Output the material exactly, line by line.

Data provided |
◆ ◆ ◆ ◆

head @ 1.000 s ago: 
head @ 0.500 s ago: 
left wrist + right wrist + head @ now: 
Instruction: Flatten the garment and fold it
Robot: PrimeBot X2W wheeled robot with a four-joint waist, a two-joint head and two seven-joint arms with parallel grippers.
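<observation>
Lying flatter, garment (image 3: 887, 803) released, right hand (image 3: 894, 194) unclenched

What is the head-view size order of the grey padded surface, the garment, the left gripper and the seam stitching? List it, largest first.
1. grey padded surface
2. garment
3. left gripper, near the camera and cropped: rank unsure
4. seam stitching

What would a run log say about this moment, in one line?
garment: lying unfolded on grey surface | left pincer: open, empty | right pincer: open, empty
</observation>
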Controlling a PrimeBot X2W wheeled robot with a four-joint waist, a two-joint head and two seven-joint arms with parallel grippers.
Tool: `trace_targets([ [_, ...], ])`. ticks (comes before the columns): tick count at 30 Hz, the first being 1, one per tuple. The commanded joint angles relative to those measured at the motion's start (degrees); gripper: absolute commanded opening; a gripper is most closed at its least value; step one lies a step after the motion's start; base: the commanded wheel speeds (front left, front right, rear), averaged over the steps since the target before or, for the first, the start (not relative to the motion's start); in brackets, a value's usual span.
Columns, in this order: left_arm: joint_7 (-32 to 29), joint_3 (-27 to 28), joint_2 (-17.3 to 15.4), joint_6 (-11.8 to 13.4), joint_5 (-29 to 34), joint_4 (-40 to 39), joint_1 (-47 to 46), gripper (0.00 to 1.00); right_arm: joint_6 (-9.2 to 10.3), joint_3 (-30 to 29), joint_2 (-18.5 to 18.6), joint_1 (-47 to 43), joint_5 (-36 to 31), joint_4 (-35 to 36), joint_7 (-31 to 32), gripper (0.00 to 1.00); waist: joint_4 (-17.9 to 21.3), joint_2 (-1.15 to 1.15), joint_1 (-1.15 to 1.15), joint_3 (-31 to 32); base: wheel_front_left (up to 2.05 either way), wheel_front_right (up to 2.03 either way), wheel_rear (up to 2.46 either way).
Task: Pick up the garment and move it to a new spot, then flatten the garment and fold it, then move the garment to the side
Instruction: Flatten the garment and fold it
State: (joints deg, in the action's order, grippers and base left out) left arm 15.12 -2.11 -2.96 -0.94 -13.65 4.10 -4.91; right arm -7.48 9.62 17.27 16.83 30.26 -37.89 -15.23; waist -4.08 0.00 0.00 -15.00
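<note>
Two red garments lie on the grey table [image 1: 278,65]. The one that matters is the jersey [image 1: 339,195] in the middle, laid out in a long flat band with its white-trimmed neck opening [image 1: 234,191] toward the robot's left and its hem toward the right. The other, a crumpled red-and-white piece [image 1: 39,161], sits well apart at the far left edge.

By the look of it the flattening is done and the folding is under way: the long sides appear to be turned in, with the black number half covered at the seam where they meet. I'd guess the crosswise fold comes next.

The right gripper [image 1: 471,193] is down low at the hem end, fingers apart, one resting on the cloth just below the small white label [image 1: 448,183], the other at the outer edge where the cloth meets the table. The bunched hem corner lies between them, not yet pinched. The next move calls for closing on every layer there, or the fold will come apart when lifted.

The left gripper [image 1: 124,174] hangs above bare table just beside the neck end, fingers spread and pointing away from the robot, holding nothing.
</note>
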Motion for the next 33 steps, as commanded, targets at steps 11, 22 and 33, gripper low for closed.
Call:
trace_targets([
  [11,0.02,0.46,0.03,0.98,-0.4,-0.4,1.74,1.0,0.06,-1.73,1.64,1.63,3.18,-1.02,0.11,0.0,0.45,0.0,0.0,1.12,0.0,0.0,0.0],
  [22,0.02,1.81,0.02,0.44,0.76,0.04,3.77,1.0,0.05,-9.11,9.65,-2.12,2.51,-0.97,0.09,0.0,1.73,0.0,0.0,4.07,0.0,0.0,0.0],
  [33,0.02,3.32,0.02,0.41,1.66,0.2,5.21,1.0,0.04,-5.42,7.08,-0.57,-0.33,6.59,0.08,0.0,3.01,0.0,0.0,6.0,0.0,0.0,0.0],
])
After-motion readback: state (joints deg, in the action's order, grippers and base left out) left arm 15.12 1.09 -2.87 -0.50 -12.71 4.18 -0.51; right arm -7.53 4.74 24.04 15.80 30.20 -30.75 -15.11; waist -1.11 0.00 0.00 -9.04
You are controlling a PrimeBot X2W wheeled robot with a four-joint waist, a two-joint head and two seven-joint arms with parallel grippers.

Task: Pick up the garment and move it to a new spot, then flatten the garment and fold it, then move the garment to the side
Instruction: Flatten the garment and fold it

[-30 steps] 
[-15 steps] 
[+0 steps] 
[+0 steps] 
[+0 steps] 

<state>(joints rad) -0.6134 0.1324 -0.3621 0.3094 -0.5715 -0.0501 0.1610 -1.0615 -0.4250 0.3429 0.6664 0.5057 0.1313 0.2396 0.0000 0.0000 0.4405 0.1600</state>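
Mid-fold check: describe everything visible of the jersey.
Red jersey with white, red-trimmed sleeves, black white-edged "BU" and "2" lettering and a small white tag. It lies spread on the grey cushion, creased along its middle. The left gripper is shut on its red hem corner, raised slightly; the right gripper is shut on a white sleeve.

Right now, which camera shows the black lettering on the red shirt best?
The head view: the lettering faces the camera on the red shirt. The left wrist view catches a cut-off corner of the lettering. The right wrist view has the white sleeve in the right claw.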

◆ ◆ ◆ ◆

Response |
head @ 1.000 s ago: 
head @ 0.500 s ago: 
left wrist + right wrist + head @ now: 
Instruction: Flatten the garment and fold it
Robot: PrimeBot X2W wheeled robot with a four-joint waist, a two-joint head and two seven-joint arms with parallel grippers.
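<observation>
Lying flatter, garment (image 3: 887, 803) released, right hand (image 3: 894, 194) unclenched

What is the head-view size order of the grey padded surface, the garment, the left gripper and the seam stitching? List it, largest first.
1. grey padded surface
2. garment
3. left gripper, near the camera and cropped: rank unsure
4. seam stitching

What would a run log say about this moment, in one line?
garment: lying unfolded on grey surface | left pincer: open, empty | right pincer: open, empty
</observation>
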Controlling a PrimeBot X2W wheeled robot with a four-joint waist, a two-joint head and two seven-joint arms with parallel grippers.
Tool: `trace_targets([ [_, ...], ])`. ticks (comes before the columns): tick count at 30 Hz, the first being 1, one per tuple. The commanded joint angles relative to those measured at the motion's start (degrees); gripper: absolute commanded opening; a gripper is most closed at its least value; step one lies a step after the motion's start; base: the commanded wheel speeds (front left, front right, rear), averaged over the steps since the target before or, for the first, the start (not relative to the motion's start); in brackets, a value's usual span.
Columns, in this order: left_arm: joint_7 (-32 to 29), joint_3 (-27 to 28), joint_2 (-17.3 to 15.4), joint_6 (-11.8 to 13.4), joint_5 (-29 to 34), joint_4 (-40 to 39), joint_1 (-47 to 46), gripper (0.00 to 1.00); right_arm: joint_6 (-9.2 to 10.3), joint_3 (-30 to 29), joint_2 (-18.5 to 18.6), joint_1 (-47 to 43), joint_5 (-36 to 31), joint_4 (-35 to 36), joint_7 (-31 to 32), gripper (0.00 to 1.00); waist: joint_4 (-17.9 to 21.3), joint_2 (-1.15 to 1.15), joint_1 (-1.15 to 1.15), joint_3 (-31 to 32); base: wheel_front_left (up to 2.05 either way), wheel_front_right (up to 2.03 either way), wheel_rear (up to 2.46 either way).
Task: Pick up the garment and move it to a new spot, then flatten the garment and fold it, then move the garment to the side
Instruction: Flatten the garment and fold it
State: (joints deg, in the action's order, grippers and base left out) left arm 15.12 -2.11 -2.96 -0.94 -13.65 4.10 -4.91; right arm -7.48 9.62 17.27 16.83 30.26 -37.89 -15.23; waist -4.08 0.00 0.00 -15.00
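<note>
Two red garments lie on the grey table [image 1: 278,65]. The one that matters is the jersey [image 1: 339,195] in the middle, laid out in a long flat band with its white-trimmed neck opening [image 1: 234,191] toward the robot's left and its hem toward the right. The other, a crumpled red-and-white piece [image 1: 39,161], sits well apart at the far left edge.

By the look of it the flattening is done and the folding is under way: the long sides appear to be turned in, with the black number half covered at the seam where they meet. I'd guess the crosswise fold comes next.

The right gripper [image 1: 471,193] is down low at the hem end, fingers apart, one resting on the cloth just below the small white label [image 1: 448,183], the other at the outer edge where the cloth meets the table. The bunched hem corner lies between them, not yet pinched. The next move calls for closing on every layer there, or the fold will come apart when lifted.

The left gripper [image 1: 124,174] hangs above bare table just beside the neck end, fingers spread and pointing away from the robot, holding nothing.
</note>
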Motion for the next 33 steps, as commanded, targets at steps 11, 22 and 33, gripper low for closed.
Call:
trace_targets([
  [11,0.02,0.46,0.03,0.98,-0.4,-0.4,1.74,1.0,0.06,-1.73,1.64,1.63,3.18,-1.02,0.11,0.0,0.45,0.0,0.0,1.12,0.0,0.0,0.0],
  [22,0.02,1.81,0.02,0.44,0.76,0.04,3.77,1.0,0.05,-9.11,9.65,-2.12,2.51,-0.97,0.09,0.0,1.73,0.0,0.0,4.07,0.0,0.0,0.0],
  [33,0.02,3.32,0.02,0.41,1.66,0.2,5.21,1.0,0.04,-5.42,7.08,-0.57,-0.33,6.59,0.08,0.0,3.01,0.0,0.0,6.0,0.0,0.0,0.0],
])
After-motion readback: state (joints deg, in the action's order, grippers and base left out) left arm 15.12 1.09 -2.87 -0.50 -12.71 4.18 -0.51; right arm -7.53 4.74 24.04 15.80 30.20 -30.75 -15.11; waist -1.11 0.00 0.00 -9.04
You are controlling a PrimeBot X2W wheeled robot with a four-joint waist, a two-joint head and two seven-joint arms with parallel grippers.

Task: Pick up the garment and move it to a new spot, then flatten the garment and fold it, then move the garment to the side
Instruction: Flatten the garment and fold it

[-30 steps] 
[-15 steps] 
[+0 steps] 
[+0 steps] 
[+0 steps] 

<state>(joints rad) -0.6134 0.1324 -0.3621 0.3094 -0.5715 -0.0501 0.1610 -1.0615 -0.4250 0.3429 0.6664 0.5057 0.1313 0.2396 0.0000 0.0000 0.4405 0.1600</state>
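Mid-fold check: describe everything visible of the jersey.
Red jersey with white, red-trimmed sleeves, black white-edged "BU" and "2" lettering and a small white tag. It lies spread on the grey cushion, creased along its middle. The left gripper is shut on its red hem corner, raised slightly; the right gripper is shut on a white sleeve.

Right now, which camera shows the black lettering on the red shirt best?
The head view: the lettering faces the camera on the red shirt. The left wrist view catches a cut-off corner of the lettering. The right wrist view has the white sleeve in the right claw.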

Output is complete for this exercise.